Asifma requests notice on Stock Connect
Industry trade body Asifma has asked Hong Kong’s securities regulator to give two weeks' to a month's notice before the launch of the Shanghai-Hong Kong Stock Connect.
The Asia Securities Industry & Financial Markets Association sent a letter setting out its request to the Securities and Futures Commission last Friday, said sources. Asifma declined to comment.
This comes amid uncertainty over issues such as a mooted capital gains tax, which some have argued would be difficult, if not impossible, to apply.
The trading link between the two stock markets was originally expected to go live this month, but that is now looking in doubt.
And even if Asifma members, which include banks and fund managers, are ready for it from a technical point of view, several issues remain unresolved, such as agreeing new terms and conditions with clients, said a source who has seen the letter.
A Hong Kong-based lawyer noted: “I am not surprised such a request has been made, because there is a view that Stock Connect will go live on a Monday – the question is, which Monday? There is a concern that the go-live date could be announced with very little notice – so some people have still not ruled out entirely that it could be October 27.”

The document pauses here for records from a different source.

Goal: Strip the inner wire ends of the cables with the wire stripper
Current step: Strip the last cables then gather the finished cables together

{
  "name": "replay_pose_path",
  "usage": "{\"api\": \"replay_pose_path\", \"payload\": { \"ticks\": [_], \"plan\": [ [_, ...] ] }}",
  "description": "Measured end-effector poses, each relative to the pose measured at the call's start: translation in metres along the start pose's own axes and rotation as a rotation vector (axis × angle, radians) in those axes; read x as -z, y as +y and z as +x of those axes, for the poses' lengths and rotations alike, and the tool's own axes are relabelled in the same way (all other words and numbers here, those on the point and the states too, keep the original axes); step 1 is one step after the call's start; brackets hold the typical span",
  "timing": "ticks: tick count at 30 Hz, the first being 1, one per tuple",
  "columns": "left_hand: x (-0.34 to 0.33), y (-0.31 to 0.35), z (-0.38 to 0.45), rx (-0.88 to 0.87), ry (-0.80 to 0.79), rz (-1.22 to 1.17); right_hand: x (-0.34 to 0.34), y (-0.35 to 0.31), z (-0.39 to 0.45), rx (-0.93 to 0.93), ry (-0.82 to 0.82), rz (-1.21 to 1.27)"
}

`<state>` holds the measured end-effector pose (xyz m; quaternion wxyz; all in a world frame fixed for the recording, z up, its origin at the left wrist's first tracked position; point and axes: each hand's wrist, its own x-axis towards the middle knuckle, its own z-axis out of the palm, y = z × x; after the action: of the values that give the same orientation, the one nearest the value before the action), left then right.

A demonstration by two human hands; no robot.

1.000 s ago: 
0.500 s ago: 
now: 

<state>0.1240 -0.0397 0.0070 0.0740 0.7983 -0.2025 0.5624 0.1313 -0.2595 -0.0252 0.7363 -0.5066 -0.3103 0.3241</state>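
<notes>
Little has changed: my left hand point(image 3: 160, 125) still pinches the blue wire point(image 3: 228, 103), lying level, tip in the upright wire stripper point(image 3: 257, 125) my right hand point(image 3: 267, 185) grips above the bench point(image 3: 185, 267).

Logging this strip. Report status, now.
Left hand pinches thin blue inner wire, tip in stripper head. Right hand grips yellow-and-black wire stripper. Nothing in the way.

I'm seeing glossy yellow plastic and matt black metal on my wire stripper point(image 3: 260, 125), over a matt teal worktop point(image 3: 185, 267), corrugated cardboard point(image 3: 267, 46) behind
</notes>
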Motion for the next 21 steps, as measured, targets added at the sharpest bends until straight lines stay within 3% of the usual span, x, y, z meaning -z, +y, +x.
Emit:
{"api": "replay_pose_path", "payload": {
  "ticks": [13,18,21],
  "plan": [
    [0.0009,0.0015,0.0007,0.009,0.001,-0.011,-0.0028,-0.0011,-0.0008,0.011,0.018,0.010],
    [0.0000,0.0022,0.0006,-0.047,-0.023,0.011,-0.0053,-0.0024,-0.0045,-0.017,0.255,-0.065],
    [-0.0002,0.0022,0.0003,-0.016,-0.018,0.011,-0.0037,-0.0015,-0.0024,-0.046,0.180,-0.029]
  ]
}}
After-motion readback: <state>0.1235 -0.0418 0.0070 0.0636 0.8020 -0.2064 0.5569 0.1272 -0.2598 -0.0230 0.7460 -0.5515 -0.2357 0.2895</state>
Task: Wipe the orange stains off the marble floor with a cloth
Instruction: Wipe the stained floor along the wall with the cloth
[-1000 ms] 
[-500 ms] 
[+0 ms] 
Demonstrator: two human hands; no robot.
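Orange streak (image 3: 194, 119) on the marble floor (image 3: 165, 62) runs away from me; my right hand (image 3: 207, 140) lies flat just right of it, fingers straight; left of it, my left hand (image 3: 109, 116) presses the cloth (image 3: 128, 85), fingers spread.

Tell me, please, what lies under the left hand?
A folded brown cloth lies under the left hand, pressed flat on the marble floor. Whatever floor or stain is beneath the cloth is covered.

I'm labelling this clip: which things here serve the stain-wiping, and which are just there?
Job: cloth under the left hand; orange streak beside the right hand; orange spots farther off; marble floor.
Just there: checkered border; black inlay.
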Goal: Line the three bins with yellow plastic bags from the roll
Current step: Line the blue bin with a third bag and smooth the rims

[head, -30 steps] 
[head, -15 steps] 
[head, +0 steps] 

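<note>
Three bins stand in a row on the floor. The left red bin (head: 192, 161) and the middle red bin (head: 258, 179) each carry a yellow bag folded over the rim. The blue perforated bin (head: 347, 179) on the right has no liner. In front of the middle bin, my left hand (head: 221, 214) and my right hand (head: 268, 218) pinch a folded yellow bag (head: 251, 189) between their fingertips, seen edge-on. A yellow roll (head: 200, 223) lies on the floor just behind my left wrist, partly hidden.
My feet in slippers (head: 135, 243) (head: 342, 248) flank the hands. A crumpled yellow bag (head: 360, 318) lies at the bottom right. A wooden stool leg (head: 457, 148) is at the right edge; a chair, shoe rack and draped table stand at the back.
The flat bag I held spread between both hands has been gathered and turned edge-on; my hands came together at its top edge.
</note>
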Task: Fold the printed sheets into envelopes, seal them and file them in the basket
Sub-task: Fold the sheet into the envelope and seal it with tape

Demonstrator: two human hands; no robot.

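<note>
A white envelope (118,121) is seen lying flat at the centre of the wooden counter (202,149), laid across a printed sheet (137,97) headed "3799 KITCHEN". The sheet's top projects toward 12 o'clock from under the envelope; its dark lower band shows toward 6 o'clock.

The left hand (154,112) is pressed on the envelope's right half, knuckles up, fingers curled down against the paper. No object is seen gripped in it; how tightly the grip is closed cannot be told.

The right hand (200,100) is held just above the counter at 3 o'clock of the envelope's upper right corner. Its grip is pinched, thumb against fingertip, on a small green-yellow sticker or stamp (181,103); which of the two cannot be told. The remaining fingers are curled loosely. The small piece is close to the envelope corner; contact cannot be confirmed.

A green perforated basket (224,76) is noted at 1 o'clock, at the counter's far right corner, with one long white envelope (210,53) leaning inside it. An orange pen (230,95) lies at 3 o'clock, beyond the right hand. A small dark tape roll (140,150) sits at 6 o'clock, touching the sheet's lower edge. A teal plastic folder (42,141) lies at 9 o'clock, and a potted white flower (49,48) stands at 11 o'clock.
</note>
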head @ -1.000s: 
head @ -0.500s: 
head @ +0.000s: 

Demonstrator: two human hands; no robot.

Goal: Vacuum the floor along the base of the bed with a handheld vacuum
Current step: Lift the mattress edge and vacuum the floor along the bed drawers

Stock Connect had been expected to launch this month, but Charles Li, chief executive of Hong Kong Exchanges and Clearing, said on October 17 that the bourse has no set timetable for the go-live.
Another issue hanging over the launch is increasing industry uncertainty over the issue of capital gains tax (CGT) and whether northbound trades – those made through Hong Kong on the Shanghai bourse – will be subject to CGT in China.
China charges 10% CGT on A-share trades and a dividend tax ranging from 5% to 20%, depending on the holding period, but CGT is not charged on trading of Hong Kong-listed stocks.
HKEx’s Li said in early October that the tax rules would be clarified before Stock Connect is launched, but industry sources have expressed doubt on this front.
“We have always been told that the tax rules will be announced prior to day one, but we are starting to hear that they may not be clarified by then,” said a Hong Kong-based custody executive.
UK bank Standard Chartered had been preparing for Stock Connect on the assumption that there would be an exemption from CGT, at least initially.
“But it has been only very recently, during the course of last week [October 10–16], that some have started saying this may not happen,” said Barnaby Nelson, StanChart’s head of investors and intermediaries for Northeast Asia and Greater China.
He suggested that a tax framework similar to that under China’s qualified foreign institutional investor (QFII) scheme will be implemented if China’s State Authority of Taxation (SAT) decides to charge CGT.
Under QFII, which allows foreign investors to tap into the onshore mainland market, agents such as brokers can withhold 10% in CGT in the event that the SAT decides to charge a levy.
But applying CGT would be cumbersome, and even impossible, one source said. Withholding agents such as brokers lack the infrastructure to determine investors’ net portfolio positions and therefore to calculate the tax, he noted.
Nick Ronalds, managing director of the equity division of Asifma, agreed: “A broker in Hong Kong, no matter how willing and eager to please the exchanges or authorities, may simply be unable to calculate the capital gains tax.”
“They might not have the full picture. A client can move from one broker to another, or can have two brokers or 10 brokers,” he added.
In the event that China decides to impose the tax, Ronalds has asked mainland authorities to give Hong Kong-based market participants time to comply.
He also warned against introducing the tax retrospectively, pointing to the fiasco in India in 2012 that resulted from the introduction of a retrospective tax after Vodafone's purchase of telecoms group Hutchison Essar in 2007 for $10.9 billion without paying $2.6 billion in CGT.
“That touched off a very considerable reaction among market participants and created huge disruptions in the market," said Ronalds. "It’s not hard to imagine the chaos if brokers were required to start chasing clients from one, two or three years ago for back taxes.”